What you will do
Copy out the lines of the listing from the one containing "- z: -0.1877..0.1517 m" onward, through the last, without altering any.
*** Data provided ***
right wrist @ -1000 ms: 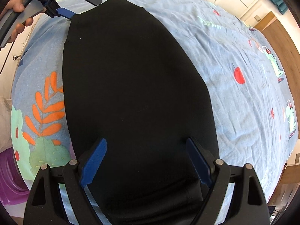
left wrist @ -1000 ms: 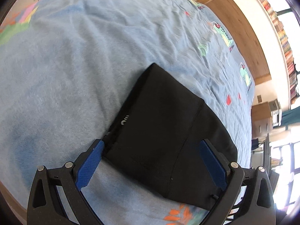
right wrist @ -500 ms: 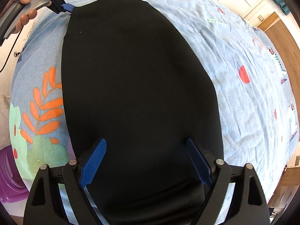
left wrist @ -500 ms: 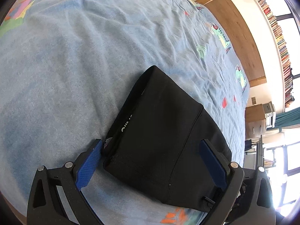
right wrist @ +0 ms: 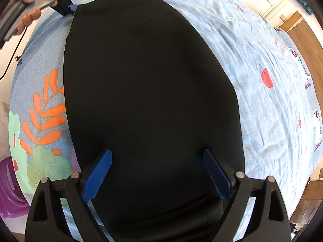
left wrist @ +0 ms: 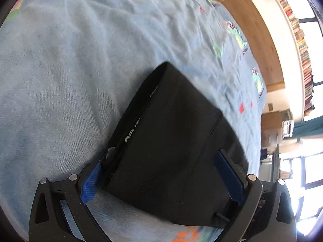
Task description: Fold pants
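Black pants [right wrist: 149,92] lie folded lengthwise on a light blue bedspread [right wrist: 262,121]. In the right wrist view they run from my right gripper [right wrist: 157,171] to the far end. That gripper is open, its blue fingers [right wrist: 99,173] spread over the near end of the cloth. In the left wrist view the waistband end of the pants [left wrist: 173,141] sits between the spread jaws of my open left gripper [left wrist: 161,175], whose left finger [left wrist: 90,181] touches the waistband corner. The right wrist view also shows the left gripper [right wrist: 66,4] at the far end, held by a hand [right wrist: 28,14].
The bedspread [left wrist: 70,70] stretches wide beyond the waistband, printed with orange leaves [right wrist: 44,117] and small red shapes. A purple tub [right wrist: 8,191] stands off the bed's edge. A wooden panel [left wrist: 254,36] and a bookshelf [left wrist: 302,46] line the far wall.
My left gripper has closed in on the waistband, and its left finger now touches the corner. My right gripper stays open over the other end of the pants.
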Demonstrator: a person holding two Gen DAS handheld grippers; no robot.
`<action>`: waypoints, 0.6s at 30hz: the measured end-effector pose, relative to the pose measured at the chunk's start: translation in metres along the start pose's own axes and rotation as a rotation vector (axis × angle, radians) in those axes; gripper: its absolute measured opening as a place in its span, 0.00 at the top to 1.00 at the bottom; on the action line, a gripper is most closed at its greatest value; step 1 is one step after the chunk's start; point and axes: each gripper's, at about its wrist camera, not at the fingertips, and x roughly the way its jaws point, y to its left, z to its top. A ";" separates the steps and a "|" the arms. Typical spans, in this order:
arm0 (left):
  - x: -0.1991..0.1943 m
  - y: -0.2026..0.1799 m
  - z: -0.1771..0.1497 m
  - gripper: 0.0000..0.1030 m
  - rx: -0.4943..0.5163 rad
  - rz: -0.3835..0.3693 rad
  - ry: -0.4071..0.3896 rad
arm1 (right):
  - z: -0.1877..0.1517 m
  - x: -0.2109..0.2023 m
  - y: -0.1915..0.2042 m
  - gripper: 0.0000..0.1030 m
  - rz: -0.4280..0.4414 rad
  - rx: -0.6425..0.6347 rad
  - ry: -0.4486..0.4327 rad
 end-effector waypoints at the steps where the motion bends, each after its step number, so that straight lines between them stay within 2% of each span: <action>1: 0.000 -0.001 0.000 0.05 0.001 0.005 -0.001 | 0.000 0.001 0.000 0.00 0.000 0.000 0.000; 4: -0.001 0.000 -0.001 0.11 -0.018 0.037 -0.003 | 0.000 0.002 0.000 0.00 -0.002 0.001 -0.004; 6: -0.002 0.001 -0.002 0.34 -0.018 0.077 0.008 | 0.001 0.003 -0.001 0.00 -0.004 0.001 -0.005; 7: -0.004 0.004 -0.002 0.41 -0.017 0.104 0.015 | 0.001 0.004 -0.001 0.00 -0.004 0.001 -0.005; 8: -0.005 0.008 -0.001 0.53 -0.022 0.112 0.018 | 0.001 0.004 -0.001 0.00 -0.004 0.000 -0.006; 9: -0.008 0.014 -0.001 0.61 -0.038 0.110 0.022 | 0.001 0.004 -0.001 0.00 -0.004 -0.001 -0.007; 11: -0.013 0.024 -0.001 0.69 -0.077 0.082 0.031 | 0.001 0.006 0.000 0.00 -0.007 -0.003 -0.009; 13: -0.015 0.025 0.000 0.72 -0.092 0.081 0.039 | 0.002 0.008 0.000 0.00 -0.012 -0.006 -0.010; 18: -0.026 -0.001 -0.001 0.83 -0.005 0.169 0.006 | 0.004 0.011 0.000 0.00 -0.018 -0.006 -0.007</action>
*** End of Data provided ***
Task solution
  - z: -0.1877..0.1517 m
  - x: -0.2109..0.2023 m
  - y: -0.1915..0.2042 m
  - gripper: 0.0000..0.1030 m
  - rz: -0.4280..0.4414 rad
  - rx: -0.6425..0.6347 rad
  - ry: -0.4486..0.4327 rad
 end-effector waypoints at the steps where the motion bends, each after its step number, so that straight lines between them stay within 2% of each span: <action>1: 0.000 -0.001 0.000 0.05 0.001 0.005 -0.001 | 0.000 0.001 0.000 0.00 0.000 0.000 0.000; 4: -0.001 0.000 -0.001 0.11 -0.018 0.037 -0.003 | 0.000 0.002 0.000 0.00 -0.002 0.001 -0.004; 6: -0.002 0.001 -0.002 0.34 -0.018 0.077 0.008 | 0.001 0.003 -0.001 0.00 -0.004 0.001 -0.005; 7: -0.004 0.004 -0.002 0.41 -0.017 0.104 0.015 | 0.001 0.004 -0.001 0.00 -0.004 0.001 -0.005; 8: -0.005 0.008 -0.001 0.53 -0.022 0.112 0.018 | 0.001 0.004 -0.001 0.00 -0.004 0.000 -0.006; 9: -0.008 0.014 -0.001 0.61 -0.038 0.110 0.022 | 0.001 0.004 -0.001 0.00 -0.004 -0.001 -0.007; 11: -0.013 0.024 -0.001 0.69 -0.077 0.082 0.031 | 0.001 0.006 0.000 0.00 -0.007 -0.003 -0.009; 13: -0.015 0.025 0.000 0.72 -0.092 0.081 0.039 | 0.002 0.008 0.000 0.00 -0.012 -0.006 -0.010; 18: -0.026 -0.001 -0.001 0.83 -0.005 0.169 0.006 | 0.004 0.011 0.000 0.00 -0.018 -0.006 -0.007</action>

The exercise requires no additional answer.